“Yeah,” I said.
He pulled at the drop cloth and my BMW S1000 was revealed. It was a sport bike, its profile sleek, red and black paint sexy as fuck. It wasn’t the bike I rode with the club — that would be my dad’s Fat Boy, a Harley Cruiser with wide tires built to eat pavement — but it was fast, and after five years in the clink, fast was just what the doctor ordered.
“What if she needs us?” Otis asked, still on the subject of Daisy.
“Don’t. Fucking. Care.”
I saw the skepticism in Wolf’s eyes, could almost hear him calling me a fucking liar even though he didn’t say a word.
“We’ll vote on it,” Otis said.
It was the way Otis always handled our disputes, because it didn’t need to be said that whatever we did, we did together.
“I vote we go,” Wolf said. “See what Daisy wants.”
“Me too.” Otis grinned, like he’d won an argument about what kind of pizza to order instead of whether or not we weregoing to open the one door that should stay the fuck closed. “Guess we’re going.”
I swore. What could I do? Majority ruled. “Fine. But we keep our distance.”
Wolf nodded slowly. “We keep our distance.”

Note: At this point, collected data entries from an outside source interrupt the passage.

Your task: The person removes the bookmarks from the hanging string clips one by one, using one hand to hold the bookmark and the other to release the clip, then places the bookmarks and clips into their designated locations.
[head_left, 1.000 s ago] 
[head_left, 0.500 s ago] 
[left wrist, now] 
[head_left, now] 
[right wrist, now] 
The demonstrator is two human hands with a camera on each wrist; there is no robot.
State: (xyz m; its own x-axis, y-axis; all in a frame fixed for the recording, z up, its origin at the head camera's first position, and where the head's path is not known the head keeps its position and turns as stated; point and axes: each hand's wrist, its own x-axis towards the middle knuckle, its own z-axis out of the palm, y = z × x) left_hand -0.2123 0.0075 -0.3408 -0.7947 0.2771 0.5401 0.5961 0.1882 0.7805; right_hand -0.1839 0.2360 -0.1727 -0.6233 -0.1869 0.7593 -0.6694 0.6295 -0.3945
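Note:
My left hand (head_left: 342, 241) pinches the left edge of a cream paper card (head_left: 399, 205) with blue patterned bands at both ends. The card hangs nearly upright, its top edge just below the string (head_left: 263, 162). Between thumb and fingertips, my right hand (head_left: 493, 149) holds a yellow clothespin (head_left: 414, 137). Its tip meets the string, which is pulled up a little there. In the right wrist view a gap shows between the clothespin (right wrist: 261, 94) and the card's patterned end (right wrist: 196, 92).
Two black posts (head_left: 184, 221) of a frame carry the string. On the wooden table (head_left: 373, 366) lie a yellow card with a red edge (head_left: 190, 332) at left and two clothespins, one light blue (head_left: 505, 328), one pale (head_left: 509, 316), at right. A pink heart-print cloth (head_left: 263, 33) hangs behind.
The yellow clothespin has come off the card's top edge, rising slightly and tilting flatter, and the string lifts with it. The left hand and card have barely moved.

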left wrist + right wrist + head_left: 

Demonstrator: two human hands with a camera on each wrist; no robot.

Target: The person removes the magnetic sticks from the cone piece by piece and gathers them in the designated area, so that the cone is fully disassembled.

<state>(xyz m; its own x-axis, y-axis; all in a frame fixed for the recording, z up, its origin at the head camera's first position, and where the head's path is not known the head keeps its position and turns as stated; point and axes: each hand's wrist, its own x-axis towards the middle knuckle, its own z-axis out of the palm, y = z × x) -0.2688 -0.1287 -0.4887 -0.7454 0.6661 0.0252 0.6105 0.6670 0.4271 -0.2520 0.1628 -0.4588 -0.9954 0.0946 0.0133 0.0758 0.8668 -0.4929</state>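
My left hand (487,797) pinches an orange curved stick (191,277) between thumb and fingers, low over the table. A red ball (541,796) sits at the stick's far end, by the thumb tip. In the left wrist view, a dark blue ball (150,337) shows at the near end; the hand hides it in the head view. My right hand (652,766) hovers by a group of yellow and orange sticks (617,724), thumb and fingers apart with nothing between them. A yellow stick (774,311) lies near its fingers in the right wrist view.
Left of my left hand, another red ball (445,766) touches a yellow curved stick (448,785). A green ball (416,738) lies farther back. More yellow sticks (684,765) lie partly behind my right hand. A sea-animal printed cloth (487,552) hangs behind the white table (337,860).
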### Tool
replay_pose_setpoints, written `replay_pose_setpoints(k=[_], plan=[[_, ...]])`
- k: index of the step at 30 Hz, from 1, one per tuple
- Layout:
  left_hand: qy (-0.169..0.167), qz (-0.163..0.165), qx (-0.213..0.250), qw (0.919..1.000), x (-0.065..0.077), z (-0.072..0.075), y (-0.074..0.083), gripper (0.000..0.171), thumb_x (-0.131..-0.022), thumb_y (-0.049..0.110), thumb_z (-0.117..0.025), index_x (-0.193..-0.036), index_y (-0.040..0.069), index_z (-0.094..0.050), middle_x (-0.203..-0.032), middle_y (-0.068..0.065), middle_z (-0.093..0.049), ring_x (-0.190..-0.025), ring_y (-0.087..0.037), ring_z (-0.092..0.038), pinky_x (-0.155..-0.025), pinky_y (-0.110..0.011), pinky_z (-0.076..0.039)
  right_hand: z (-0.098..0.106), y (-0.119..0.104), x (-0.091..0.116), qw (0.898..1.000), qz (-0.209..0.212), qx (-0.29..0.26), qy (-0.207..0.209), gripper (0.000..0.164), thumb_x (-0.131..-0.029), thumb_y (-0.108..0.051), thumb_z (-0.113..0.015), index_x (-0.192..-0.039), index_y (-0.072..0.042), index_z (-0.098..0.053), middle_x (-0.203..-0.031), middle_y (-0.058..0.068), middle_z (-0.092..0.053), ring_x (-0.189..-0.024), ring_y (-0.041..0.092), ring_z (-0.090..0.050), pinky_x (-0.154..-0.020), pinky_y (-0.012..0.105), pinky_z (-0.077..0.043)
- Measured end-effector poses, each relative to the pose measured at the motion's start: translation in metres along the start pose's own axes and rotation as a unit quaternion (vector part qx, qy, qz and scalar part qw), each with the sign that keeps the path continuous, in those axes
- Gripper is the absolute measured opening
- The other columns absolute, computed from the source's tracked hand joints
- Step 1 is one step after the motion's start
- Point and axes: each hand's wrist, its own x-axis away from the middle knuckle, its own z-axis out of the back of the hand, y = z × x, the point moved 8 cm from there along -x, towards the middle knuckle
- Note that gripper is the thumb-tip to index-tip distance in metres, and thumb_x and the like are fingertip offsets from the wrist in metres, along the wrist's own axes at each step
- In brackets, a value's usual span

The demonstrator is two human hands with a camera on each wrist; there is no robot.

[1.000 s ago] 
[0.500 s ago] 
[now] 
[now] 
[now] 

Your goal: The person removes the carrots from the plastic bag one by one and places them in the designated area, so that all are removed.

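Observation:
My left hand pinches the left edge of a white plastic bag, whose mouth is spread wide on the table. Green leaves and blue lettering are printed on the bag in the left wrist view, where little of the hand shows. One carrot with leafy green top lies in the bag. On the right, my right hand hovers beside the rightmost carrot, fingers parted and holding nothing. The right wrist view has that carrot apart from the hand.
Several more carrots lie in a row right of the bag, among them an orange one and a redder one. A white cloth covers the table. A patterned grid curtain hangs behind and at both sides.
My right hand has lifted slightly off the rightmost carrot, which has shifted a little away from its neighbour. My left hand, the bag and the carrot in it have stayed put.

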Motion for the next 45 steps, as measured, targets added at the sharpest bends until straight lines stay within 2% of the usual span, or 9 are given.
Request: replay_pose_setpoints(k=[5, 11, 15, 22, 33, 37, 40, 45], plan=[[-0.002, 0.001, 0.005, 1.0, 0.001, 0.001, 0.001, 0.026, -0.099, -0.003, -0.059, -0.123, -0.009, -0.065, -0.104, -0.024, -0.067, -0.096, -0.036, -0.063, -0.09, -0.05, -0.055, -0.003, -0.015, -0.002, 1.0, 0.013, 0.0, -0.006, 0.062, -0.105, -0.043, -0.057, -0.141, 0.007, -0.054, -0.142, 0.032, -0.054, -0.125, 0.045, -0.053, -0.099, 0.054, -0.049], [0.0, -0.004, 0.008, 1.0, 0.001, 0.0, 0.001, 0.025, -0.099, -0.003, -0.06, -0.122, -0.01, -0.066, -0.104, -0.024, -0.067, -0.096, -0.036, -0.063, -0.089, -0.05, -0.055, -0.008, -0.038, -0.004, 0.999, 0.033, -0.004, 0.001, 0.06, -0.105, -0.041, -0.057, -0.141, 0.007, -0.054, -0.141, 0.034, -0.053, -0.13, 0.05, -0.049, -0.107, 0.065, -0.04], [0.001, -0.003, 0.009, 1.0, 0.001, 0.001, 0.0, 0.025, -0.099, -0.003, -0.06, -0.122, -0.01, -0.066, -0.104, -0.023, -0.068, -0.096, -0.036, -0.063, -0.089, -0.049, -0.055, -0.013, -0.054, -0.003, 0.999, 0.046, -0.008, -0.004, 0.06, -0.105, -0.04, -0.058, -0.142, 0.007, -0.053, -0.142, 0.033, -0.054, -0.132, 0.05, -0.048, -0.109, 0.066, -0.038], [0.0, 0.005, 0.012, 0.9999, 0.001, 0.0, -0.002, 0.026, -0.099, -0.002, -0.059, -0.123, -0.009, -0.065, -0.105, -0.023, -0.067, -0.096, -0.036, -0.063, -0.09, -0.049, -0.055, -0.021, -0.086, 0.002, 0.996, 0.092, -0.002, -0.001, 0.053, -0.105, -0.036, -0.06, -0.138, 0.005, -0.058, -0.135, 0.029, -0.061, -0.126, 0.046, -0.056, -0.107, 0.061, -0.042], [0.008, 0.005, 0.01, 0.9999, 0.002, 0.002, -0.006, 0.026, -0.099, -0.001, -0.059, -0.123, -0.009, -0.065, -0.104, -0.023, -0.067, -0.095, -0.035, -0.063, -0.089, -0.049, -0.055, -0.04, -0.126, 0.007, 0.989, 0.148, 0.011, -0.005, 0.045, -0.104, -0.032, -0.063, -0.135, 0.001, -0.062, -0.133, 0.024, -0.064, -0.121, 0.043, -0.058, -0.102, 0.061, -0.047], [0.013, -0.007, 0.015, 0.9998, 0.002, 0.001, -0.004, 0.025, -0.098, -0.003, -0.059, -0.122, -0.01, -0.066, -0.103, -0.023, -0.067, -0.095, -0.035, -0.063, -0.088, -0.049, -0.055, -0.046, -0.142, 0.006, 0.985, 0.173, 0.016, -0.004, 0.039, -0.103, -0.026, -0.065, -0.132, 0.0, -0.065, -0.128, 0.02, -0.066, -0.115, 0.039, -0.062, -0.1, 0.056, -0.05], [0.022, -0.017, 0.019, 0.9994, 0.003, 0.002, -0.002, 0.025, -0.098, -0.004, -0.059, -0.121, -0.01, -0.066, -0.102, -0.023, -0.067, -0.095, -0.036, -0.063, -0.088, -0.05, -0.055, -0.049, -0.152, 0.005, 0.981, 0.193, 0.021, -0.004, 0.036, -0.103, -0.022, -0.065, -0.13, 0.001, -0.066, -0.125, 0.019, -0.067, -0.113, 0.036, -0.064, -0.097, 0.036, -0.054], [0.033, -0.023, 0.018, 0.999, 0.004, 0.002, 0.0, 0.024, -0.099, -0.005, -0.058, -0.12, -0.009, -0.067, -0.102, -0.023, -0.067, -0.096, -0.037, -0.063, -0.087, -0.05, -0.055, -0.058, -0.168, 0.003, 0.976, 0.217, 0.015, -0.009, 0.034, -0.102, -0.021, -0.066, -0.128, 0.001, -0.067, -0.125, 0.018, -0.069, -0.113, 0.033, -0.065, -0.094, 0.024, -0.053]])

I didn’t like that Otis stayed quiet. Of all of us, he was the one I was least confident would keep his distance from Daisy fucking Hammond.
“Just remember, this is on you.” I looked from Otis to Wolf. “Both of you.”
It felt important to say it, because I was getting the distinct fucking impression we were in abeforemoment: one of those times in life where everything else would become definable by whether it had occurred before or after.
Like what had happened the night of the party.
Like when Wolf, Otis, and I had voted to confess to Blake’s murder.
And now, when we were going to see Daisy, even though it was the last fucking thing we should do.
Chapter 5
Daisy
Ilooked at the fire burning in the fireplace of the room that had once been the parlor, then walked over to adjust the logs with the iron poker.
It didn’t need it — the fire was already raging — but I was fidgety and nervous. One of the logs fell a notch and the fire slowed down as oxygen was cut off to the underside of the wood.
Dammit.
I set the poker aside and looked at the antique clock over the mantel, the only clock in the house I bothered to wind when I was here.
8:56.
Maybe they weren’t coming.
My stomach twitched with nerves and I felt vaguely nauseous even though I hadn’t eaten since lunch.
I took a deep breath and walked to the mirror that hung in a grouping of portraits on the wall. The wallpaper was peeling behind them, but the portraits stood in the same configuration they’d been in when the house had been occupied by my grandfather.
My ancestors, stern and serious, looked disapproving and I wondered if it was because we hadn’t taken care of their house or because I’d invited the three guys who’d killed Blake to it.
Probably both.
The old mirror was desilvering — something that happened when the silver backing oxidized over time — but I could still make out my reflection.